Nvidia Corp CEO Jensen Huang holds one of the company’s new RTX 4090 chips for computer games in this undated handout photo posted on September 20, 2022.
Nvidia Corp. | via Reuters
NVIDIA Shares rose more than 8% in extended trading on Wednesday after the company reported slightly higher year-over-year sales and net earnings than Wall Street was expecting, despite a decline in both categories. Here’s how the chipmaker compared to Refinitiv’s consensus expectations for the quarter ended January:
- ENV: $0.88 adjusted vs. $0.81 expectations
- revenue: $6.05 billion versus expectations of $6.00 billion
Nvidia reported GAAP net earnings per share of $0.57. Nvidia is forecasting revenue of $6.5 billion for the first quarter, ahead of the $6.33 billion expected by Wall Street.
Though both revenue and earnings are down from last year’s $1.32 per share and $7.64 billion in revenue, Nvidia is increasingly being viewed by investors as one of the best-positioned chip stocks is to weather an economic slowdown that hurts PC and semiconductor sales.
Nvidia’s data center business, which includes chips for AI, continued to grow and indicated it could continue to benefit heavily from artificial intelligence software like ChatGPT and Microsoft Bing’s AI chatbot. Nvidia GPUs are good for training and running machine learning software.
The stock is up about 45% in 2023 ahead of Wednesday’s earnings report.
Nvidia CEO Jensen Huang, speaking to analysts, said AI is at a “tipping point,” pushing companies of all sizes to buy Nvidia chips to build machine learning software.
“The versatility and power of generative AI has created a sense of urgency among companies around the world to develop and deploy AI strategies,” said Huang.

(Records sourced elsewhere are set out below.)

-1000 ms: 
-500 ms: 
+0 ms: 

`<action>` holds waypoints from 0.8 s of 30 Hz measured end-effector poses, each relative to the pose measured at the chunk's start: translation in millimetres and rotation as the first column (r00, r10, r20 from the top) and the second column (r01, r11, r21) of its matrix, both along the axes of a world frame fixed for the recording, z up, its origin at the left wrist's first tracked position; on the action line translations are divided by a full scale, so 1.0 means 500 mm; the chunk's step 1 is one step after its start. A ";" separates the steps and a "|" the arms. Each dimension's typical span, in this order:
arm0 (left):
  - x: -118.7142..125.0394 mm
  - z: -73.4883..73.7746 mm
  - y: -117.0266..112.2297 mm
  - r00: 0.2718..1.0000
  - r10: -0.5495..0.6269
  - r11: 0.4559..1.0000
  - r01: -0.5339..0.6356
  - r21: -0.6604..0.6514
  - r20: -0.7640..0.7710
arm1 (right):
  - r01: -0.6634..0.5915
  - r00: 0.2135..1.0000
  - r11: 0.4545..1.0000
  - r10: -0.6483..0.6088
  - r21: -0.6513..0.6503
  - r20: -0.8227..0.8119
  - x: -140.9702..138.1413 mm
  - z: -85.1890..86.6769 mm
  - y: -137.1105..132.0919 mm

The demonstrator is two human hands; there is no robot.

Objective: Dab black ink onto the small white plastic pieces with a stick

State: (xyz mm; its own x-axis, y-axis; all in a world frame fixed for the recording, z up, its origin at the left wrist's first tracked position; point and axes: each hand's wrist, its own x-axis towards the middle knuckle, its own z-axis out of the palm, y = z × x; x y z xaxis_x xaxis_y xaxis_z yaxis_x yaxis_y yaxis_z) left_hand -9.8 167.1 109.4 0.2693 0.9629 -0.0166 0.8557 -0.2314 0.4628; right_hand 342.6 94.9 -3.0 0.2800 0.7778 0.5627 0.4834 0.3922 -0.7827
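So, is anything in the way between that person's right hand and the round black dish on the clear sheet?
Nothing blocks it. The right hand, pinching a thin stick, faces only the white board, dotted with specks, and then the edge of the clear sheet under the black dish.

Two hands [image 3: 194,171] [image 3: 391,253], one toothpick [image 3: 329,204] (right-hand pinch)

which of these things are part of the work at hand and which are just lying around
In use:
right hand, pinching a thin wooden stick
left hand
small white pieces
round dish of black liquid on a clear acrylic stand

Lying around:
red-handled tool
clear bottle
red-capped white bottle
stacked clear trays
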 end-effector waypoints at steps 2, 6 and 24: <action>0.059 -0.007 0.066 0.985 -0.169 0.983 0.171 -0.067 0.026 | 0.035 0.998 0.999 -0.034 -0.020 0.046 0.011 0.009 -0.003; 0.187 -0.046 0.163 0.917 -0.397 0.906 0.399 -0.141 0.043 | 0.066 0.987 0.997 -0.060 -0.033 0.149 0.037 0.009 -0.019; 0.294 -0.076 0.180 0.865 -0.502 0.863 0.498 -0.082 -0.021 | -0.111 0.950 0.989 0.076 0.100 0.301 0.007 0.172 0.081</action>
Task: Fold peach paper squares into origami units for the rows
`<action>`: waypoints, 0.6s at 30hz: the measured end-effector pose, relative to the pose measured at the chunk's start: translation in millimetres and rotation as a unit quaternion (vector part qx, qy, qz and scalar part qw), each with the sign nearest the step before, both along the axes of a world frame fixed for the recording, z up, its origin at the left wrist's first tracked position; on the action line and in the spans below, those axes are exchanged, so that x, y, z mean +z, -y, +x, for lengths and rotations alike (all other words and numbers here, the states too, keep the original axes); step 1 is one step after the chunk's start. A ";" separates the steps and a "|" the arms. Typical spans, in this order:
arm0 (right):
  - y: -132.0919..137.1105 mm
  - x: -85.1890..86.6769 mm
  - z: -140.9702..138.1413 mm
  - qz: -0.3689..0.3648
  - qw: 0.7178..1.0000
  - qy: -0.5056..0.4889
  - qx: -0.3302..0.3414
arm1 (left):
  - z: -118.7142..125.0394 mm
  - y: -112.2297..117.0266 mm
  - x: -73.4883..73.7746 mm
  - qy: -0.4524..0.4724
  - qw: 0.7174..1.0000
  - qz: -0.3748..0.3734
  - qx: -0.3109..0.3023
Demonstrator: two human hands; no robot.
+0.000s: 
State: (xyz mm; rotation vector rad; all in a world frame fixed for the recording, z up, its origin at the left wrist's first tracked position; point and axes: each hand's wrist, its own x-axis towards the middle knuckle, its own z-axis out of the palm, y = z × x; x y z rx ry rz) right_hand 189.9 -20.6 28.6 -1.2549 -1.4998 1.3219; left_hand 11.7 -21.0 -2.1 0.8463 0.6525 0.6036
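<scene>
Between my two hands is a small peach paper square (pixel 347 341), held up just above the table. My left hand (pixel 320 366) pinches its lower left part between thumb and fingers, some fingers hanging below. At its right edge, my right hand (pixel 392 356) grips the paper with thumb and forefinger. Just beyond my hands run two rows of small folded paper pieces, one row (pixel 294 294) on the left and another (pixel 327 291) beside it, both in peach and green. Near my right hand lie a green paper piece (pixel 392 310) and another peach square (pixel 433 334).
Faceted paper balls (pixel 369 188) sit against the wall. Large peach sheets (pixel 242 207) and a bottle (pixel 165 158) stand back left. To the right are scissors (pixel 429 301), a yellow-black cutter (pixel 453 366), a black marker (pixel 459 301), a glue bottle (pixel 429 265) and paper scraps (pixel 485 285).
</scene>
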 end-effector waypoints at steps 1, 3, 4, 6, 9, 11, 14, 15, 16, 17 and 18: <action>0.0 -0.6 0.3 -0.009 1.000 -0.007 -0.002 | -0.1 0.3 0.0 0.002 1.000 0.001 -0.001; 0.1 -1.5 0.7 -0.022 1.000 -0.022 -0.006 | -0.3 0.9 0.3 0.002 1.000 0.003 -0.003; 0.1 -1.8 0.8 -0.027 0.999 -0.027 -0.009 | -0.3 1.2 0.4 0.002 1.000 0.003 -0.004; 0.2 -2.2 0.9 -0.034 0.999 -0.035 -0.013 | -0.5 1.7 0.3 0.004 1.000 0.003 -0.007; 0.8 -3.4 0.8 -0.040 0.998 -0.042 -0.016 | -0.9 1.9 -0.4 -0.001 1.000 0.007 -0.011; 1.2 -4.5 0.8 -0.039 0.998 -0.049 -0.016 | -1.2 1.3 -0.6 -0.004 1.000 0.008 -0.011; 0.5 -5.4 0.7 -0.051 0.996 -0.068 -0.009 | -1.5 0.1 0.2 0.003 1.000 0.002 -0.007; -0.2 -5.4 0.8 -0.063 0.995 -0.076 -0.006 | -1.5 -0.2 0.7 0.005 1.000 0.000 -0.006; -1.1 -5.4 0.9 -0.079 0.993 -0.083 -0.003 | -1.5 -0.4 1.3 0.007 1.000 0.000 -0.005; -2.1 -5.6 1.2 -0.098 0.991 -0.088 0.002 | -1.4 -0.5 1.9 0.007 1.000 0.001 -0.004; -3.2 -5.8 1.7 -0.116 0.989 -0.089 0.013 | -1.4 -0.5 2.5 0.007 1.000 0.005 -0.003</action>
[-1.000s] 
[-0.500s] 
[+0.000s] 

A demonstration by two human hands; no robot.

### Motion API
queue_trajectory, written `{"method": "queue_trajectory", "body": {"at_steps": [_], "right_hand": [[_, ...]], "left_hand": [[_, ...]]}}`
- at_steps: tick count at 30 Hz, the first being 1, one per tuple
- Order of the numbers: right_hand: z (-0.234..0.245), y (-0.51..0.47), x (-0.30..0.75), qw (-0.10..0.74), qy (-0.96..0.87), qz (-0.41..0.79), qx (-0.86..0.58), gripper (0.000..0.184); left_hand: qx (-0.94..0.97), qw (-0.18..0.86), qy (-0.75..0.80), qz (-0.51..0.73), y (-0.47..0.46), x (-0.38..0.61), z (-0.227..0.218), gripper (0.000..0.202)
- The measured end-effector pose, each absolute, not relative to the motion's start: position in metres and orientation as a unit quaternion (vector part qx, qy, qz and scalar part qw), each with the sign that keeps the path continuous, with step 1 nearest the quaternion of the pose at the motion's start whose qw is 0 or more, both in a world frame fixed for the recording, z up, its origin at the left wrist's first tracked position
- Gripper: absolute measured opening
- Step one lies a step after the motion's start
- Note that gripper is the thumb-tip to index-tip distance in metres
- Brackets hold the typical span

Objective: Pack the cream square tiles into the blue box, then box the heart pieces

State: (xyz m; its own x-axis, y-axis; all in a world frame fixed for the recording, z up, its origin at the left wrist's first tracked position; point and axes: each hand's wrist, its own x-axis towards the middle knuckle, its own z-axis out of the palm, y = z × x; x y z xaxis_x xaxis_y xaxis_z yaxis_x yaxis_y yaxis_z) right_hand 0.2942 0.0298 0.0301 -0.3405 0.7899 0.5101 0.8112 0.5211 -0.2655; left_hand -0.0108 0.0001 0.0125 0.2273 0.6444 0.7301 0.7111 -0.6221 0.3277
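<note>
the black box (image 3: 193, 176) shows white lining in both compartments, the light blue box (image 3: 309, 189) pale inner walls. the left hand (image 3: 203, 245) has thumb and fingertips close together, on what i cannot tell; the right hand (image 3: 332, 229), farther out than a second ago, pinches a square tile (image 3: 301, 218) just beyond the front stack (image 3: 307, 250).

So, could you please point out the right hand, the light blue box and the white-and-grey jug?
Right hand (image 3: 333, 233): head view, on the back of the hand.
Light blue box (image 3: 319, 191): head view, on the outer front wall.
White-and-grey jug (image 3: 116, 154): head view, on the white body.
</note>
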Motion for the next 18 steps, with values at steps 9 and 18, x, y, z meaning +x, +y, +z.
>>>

Most of Nvidia’s sales of artificial intelligence GPUs fall into the company’s data center category. Data center revenue grew 11% annually to $3.62 billion. The company said the growth was due to US cloud service providers buying more products.
Gaming revenue has been on the decline, as expected, as sales have soared in recent years. The pandemic encouraged gamers to upgrade their systems with new graphics cards from companies like Nvidia, but sales fell significantly over the past year.
Notably, Nvidia reported $1.83 billion in gaming revenue in the fourth quarter, down 46% from the prior-year period. The company said the drop is because it’s selling fewer chips to partners because they currently have too much inventory.
Nvidia also said it shipped fewer gaming console chips in the quarter, which is reported in the gaming category. Nintendo uses an Nvidia chip to power the Switch.
Other categories like professional visualization and automotive chips remain much smaller than the company’s gaming and data center businesses. Nvidia’s professional visualization business for designers posted sales of $226 million, down 65% annually, and automotive sales were $294 million, up 135% year over year.